Misalnya, perkataan, “Jika orang lain menghendaki”.
Mazhab Hanbali berpendapat bahwa
jual beli sah dengan dua lafazh yang mengandung arti menjual dan membeli, dan
tidak terbatas dengan kata-kata tertentu. Ijab dari penjual dianggap sah
walaupun dengan ucapan, “Saya jual kepadamu, saya milikkan untukmu, saya
kuasakan kepadamu, dan saya berikan kepadamu.” Begitu juga dengan Ijab dari
pihak pembeli, seperti “Saya terima, saya rela, saya beli, saya terima
kepemilikan ini, saya ambil dan saya ganti.” Akan tetapi, para ulama berbeda
pendapat mengenai bai’ yang menggunakan kata salam (pesan). Sebagian ulama
mengatakan sah, namun sebagian lainnya mengatakan tidak sah. Dalam suatu akad,
qabul boleh mendahului ijab dengan syarat menggunakan kata perintah dan
menggunakan kata perintah dan mengandung kata tanya atau pengharapan. Akad yang
disertai kata musyiah (kehendak) hukumnya sah. Misalnya, pembeli mengatakan,
“Saya jual insya Allah,” kemudian pembeli mengatakan, “Saya beli insya Allah.”

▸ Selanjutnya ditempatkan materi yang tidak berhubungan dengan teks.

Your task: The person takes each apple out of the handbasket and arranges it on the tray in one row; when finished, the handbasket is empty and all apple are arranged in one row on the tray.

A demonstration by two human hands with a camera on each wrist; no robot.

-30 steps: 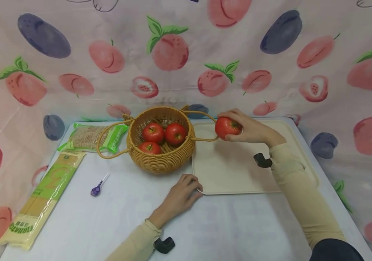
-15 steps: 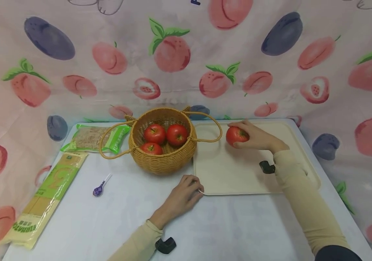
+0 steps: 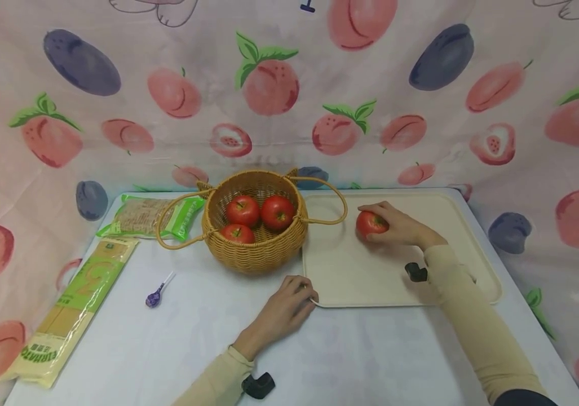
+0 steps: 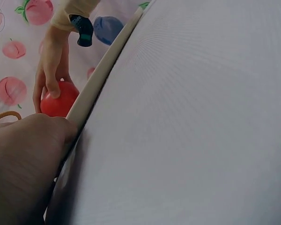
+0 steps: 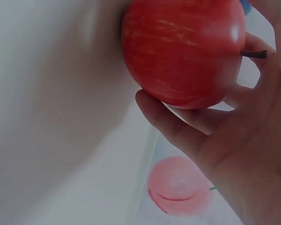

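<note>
A red apple (image 3: pixel 370 226) is at the left part of the cream tray (image 3: pixel 421 282), and my right hand (image 3: pixel 405 227) grips it from above and the right. In the right wrist view the apple (image 5: pixel 185 51) sits against the tray's surface, its stem toward my palm. My left hand (image 3: pixel 285 307) pinches the tray's front left corner between fingers and thumb. Left of the tray stands a wicker basket (image 3: pixel 253 260) holding three red apples, one of them the front apple (image 3: pixel 238 233).
Behind the basket's left handle lies a green-edged bag (image 3: pixel 142 217) of brown food. A long yellow-green noodle packet (image 3: pixel 73 307) runs along the table's left side. Nearer the basket is a purple lollipop (image 3: pixel 155 297). A fruit-print cloth (image 3: pixel 279 129) hangs behind the table.
My right hand has carried the apple from beside the basket's right handle rightward and down onto the tray. My left hand stays at the tray's corner.
</note>
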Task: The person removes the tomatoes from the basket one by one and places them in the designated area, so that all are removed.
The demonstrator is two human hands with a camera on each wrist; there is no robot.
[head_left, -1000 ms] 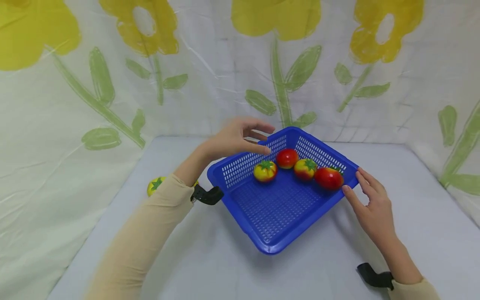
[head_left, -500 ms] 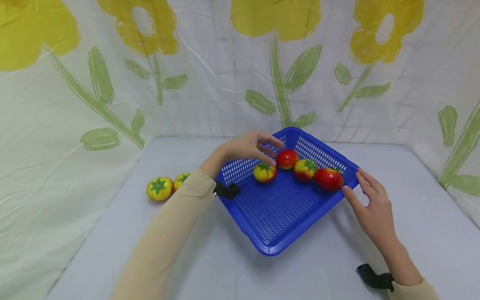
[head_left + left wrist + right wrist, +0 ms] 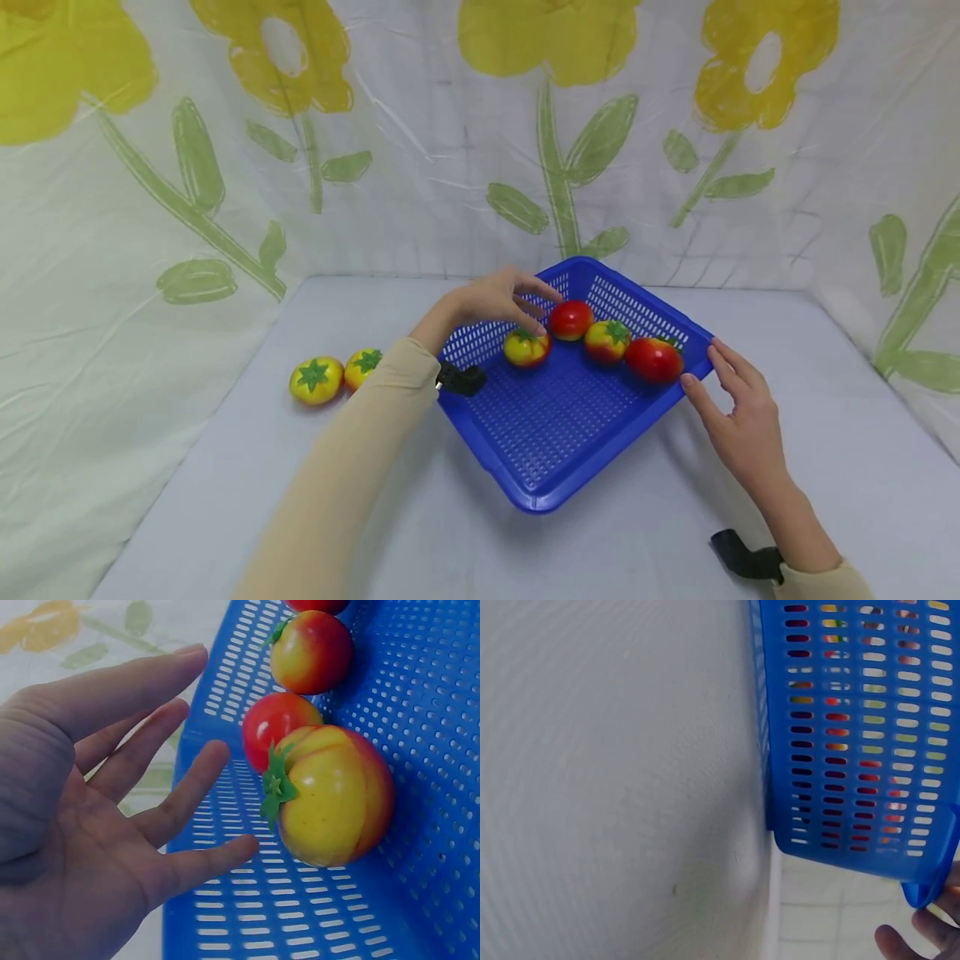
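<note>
My left hand [image 3: 501,300] hovers over the back left side of a blue plastic basket [image 3: 555,492], fingers spread, holding nothing. Right by its fingertips lies a yellow-and-red tomato [image 3: 337,799] with a green star-shaped top. A red tomato [image 3: 572,320], another yellow-and-red tomato [image 3: 606,342] and a second red tomato [image 3: 654,360] lie along the back right wall inside. At the basket's right corner, my right hand [image 3: 746,421] holds the rim between thumb and fingers. The right wrist view shows the basket's slotted wall [image 3: 855,750], with only some fingertips at the rim.
Two yellow tomatoes, one at the far left [image 3: 317,381] and one beside it [image 3: 363,367], rest on the pale table [image 3: 420,533]. My left sleeve partly covers the second. Behind stands a white curtain [image 3: 420,167] painted with yellow flowers.
My left hand has moved right and slightly down, closer to the nearest yellow-and-red tomato. The two tomatoes on the table have come into view from behind the sleeve. My right hand keeps its place.
</note>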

Namun, penjual dan pembeli mempunyai hak untuk membatalkan akad selama masih
berada dalam majelis akad.
Ijab dan qabul akan menjadi sah jika
telah memenuhi beberapa syarat, diantaranya sebagai berikut:
a.
Ijab
harus sesuai dengan qabul dalam kadarnya, sifatnya, pembayarannya, kontan, dan
kreditnya. Apabila penjual mengatakan, “Saya jual rumah ini dengan harga
seribu,” kemudian pembeli mengatakan, “Saya terima dengan harga lima ratus”
maka bai’ tidak sah.
b.
Ijab
dan qabul harus berada dalam majlis akad. Seseorang penjual yang berkata kepada
pembeli, “Saya jual dengan harga seribu,” kemudian mereka berpisah sebelum
pembeli mengucapkan qabul maka bai’ tidak sah.
c.
Ijab
dan qabul tidak terpisah dengan waktu yang lama, tetapi jika terpisah
dengan waktu yang sebentar dan tidak
menunjukkan bahwa salah satunya berpaling dari akad bai’ maka tidak membatalkan
ijab dan qabul.
Begitu juga dengan mazhab Hanafi
disebutkan bahwa ijab qabul yang terpisah dengan waktu sebentar. Misalnya,
penjual berkata, “Saya jual baju ini dengan harga sepuluh,” sedangkan pembeli
memegang segelas air lalu ia meminumnnya, kemudian pembeli mengatakan, “Iya,
saya terima,” maka bai’ hukumnya sah. Akan tetapi, jika dipisah dengan makan
atau tidur tidak sah, sama halnya ketika penjual mengatakan, “Saya jual ini
kepadamu dengan harga sekian,” tetapi pembeli tidak menjawabnya, bahkan ia
berbicara dengan orang lain maka hal itu dapat memisahkan ijab dan qabul.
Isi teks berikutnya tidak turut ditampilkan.